======== Given data ========
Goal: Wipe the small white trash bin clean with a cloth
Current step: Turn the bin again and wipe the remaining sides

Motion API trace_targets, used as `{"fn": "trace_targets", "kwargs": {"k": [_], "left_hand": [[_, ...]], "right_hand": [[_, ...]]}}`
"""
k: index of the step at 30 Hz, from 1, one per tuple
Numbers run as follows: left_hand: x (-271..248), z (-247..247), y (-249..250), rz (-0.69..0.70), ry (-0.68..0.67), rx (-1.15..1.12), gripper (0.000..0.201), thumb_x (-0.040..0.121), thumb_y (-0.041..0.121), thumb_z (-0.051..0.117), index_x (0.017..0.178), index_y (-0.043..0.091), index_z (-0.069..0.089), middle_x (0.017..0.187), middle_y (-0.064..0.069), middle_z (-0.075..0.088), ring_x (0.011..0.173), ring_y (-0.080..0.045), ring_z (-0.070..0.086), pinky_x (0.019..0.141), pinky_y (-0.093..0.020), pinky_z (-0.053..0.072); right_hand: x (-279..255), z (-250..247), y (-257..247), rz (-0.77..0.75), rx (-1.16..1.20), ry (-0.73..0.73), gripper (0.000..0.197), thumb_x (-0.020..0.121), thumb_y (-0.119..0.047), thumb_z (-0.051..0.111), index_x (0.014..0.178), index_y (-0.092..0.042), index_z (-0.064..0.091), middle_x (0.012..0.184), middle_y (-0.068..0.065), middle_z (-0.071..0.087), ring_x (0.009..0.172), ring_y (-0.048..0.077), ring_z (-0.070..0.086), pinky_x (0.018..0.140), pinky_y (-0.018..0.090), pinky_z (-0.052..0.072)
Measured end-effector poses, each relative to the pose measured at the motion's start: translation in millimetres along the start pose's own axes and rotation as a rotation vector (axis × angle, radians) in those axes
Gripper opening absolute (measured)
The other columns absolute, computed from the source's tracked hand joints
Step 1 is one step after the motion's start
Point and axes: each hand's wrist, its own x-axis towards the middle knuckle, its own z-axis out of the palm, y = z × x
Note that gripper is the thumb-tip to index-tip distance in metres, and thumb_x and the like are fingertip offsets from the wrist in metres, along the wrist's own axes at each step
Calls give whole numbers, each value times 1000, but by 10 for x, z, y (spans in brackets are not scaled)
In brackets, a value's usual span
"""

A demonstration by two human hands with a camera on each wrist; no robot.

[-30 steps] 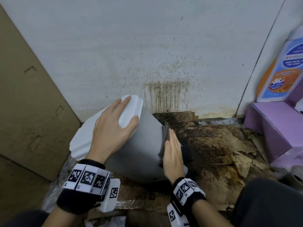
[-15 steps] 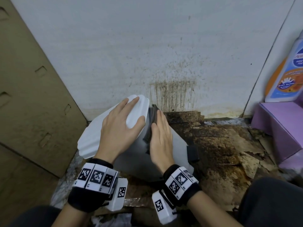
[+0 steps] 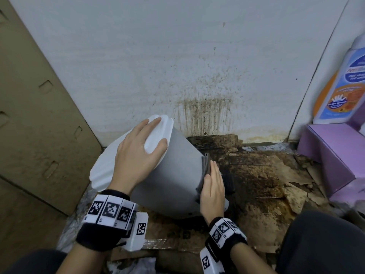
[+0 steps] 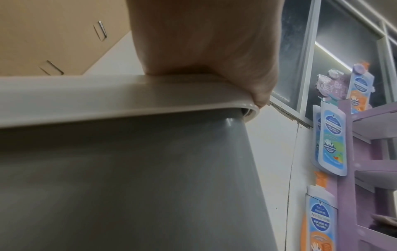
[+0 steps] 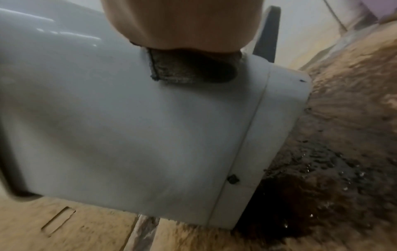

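The small bin (image 3: pixel 173 175) has a grey-white body and a white lid (image 3: pixel 106 169), and it leans over to the left on the floor. My left hand (image 3: pixel 138 153) lies on the lid with fingers spread and straight, thumb at the lid's rim (image 4: pixel 253 110). My right hand (image 3: pixel 212 186) is flat and presses a grey cloth (image 3: pixel 205 165) against the bin's right side, low near the base. In the right wrist view the cloth (image 5: pixel 182 71) sticks out from under the palm onto the bin wall (image 5: pixel 128 127). A black pedal (image 3: pixel 229 182) shows behind the right hand.
A brown cardboard panel (image 3: pixel 35 115) stands on the left. The white wall (image 3: pixel 205 115) behind is streaked brown. The floor (image 3: pixel 266 184) to the right is wet, dirty cardboard. A purple shelf (image 3: pixel 331 151) with a soap bottle (image 3: pixel 341 86) stands at the far right.
My right hand slid the cloth up the bin's side to near the lid, then back down toward the base. My left hand stayed on the lid.
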Motion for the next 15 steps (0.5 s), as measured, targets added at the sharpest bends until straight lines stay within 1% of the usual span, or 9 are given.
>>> {"fn": "trace_targets", "kwargs": {"k": [2,6,11,13,15], "left_hand": [[0,-5,-9,-15,3,-5,60,90,59,46,149,46,44,159,19,42,147,-9,38,117,-51,36],[-2,-12,-9,-16,4,-11,60,90,58,47,149,46,43,159,19,42,147,-8,38,117,-51,37],[-21,-18,-12,2,6,-6,59,91,56,47,149,44,43,159,19,42,147,-9,38,117,-51,37],[-22,-42,-32,-3,-4,-3,58,91,57,46,148,46,44,159,18,41,147,-10,38,117,-52,36],[-9,-72,-59,0,-16,5,54,90,57,45,144,47,47,158,16,43,145,-11,39,116,-53,36]], "right_hand": [[-14,14,15,14,6,3,65,102,-45,16,163,-24,26,170,-11,22,156,3,15,130,33,11],[-60,21,57,53,6,45,66,101,-47,15,162,-24,27,170,-10,23,156,4,15,129,34,13],[-91,103,-19,120,-9,103,68,101,-46,11,162,-23,28,170,-7,24,157,7,15,129,32,10],[-49,110,-45,115,-18,92,71,99,-48,10,163,-23,27,170,-7,23,157,8,14,129,34,9],[47,85,-61,99,-35,30,69,99,-46,12,163,-23,25,171,-8,21,158,8,13,129,35,8]]}}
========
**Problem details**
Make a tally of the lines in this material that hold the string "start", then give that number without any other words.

**Result of the exercise**
2